UNESCO World Heritage Site
- Official name: Hyrcanian Forests
- Criteria: Natural: (ix)
- Designated: 2019 (43rd session)
- Reference no.: 1584
- Region: Western Asia, Caucasus
- Area: 129,485 ha
- Buffer Zone: 177,129 ha

= Hyrcanian forests =

Ecoregion in Iran and Azerbaijan

The Hyrcanian forests (جنگل‌های هیرکانی; Hirkan meşələri) are a zone of lush lowland and montane forests covering about 55000 km2 near the shores of the Caspian Sea in Iran and Azerbaijan. The forest is named after the ancient region of Hyrcania. The World Wide Fund for Nature refers to the ecoregion as the Caspian Hyrcanian mixed forests. Since 5 July 2019, the Hyrcanian Forests have been designated a UNESCO World Heritage Site. In September 2023, the heritage site expanded to incorporate portions of the forest located in Azerbaijan.

==Geography==
In Iran, the Hyrcanian ecoregion comprises a long strip along the southern coast of the Caspian Sea and the northern slopes of the Alborz mountains. It covers parts of five provinces, from east to west: North Khorasan, Golestan (421373 ha being its south and southwest plus eastern regions of the Gorgan plain), Mazandaran, Gilan and Ardabil.
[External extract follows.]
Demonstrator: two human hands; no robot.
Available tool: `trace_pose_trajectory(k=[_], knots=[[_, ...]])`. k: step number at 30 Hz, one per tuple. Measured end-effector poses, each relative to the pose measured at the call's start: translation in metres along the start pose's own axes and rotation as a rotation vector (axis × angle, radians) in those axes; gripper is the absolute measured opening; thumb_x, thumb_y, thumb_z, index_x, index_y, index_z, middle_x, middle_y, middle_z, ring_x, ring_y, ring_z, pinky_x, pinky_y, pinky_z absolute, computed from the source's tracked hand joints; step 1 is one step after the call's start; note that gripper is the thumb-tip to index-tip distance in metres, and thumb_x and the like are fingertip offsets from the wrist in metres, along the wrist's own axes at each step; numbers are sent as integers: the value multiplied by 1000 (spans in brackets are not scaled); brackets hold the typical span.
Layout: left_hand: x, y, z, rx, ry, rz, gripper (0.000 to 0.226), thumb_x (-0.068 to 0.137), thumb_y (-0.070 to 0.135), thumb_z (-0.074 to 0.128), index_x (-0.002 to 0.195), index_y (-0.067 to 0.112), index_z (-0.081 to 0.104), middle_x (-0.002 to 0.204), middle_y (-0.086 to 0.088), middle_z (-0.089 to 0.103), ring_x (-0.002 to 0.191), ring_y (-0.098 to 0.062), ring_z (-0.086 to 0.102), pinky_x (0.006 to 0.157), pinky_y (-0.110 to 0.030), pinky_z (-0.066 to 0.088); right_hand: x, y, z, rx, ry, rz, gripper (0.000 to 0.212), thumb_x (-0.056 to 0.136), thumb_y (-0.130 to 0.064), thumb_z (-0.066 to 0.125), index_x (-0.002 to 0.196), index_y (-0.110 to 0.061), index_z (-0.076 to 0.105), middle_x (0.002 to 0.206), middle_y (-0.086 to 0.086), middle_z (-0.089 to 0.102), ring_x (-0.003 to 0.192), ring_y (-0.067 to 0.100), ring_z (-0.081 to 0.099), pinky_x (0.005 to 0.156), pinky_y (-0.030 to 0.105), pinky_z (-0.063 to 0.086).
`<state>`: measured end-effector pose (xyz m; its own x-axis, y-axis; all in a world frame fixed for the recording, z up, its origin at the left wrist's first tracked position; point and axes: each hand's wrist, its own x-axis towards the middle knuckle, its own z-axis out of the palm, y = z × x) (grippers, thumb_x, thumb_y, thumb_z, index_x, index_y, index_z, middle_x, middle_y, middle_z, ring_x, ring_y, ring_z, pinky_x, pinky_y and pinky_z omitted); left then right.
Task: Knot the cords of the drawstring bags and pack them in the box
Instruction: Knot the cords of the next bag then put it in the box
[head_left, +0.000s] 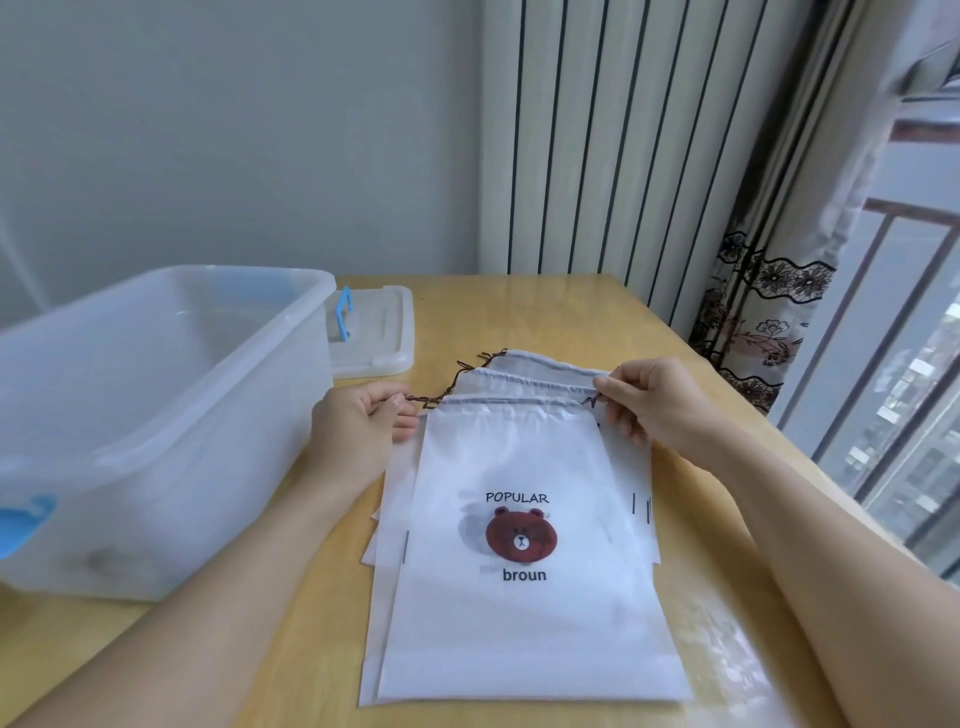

The Golestan National Park spans the boundary of Golestan and Mazandaran provinces. In the Mazandaran province, where the Hyrcanian forest is estimated at 965000 ha, 487195 ha are used commercially, 184000 ha are protected and the rest are regarded as forest lands or over-used forests. The total of the forest woods used in this province is estimated at 770551 m3. The Kojoor, Dohezar and Sehezar forest watersheds are in Mazandaran province, Gilan province (these forests are graded from 1 to 3 with an area of 107894 ha; 182758 ha and 211972 ha, respectively. The commercial utilization is 184202 m3 and the non-commercial utilization is 126173 m3. The Masooleh, Ghaleh Roodkhan and Astara forest watersheds are in Gilan province) and Ardabil Province. At higher elevations to the south, the ecoregion grades into the Elburz Range forest steppe.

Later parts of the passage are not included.